We're through being cool
We're through being cool
Eliminate the ninnies and the twits
Your Nation’s Capital is now a cool city, according to a recent Washington Post opinion piece by law professor David Fontana. He thinks that is “terrible news for American democracy”:
Like all hip cities, contemporary Washington combines cool with a distinctive local flavor. New York is where cool meets money, Los Angeles is where cool meets beauty, San Francisco is where cool meets technology — and Washington is where cool meets government.
That combination has created a class of people unique in American history. If the late 1990s and 2000s produced the hipster as a new type of cool in some of America’s more stylish cities, the more recent past has produced Washington’s version of it: the “govster” — a person who is able to enjoy the benefits of living in a cool city while also working for the federal government or somehow exercising influence over the direction of national politics.
Fontana says that one of the things that makes Washington cool is its chi-chi restaurant scene:
[T]he new Washington was rated by Zagat as the nation’s hottest dining city in 2016. The capital received its first stars from Michelin that same year. José Andrés, one of the world’s most prominent chefs, started in Washington before branching out elsewhere.

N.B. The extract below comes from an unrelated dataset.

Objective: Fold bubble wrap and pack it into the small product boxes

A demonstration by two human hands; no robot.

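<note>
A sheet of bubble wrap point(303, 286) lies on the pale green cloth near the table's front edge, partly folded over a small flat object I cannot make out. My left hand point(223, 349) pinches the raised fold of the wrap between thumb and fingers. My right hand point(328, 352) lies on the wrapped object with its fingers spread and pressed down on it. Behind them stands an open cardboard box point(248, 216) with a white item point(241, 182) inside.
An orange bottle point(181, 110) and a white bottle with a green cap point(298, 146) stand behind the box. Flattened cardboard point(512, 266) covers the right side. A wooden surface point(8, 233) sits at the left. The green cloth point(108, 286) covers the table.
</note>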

This represented a major change, according to Fontana:
For a long time, Washington was more like Atlanta or Buffalo or Kansas City. It had . . . restaurant scenes just like these cities did, but [DC-area] restaurants couldn’t be compared to those in Los Angeles, New York or San Francisco. Today, that’s no longer true.
Why does Fontana think that’s “terrible news for American democracy”?
The fear is not just that cool Washington will increasingly struggle to relate to America, but also that America will struggle to relate to it. Can people who live in Atlanta or Buffalo or Kansas City fully connect with a metropolitan area where the median home value is half a million dollars?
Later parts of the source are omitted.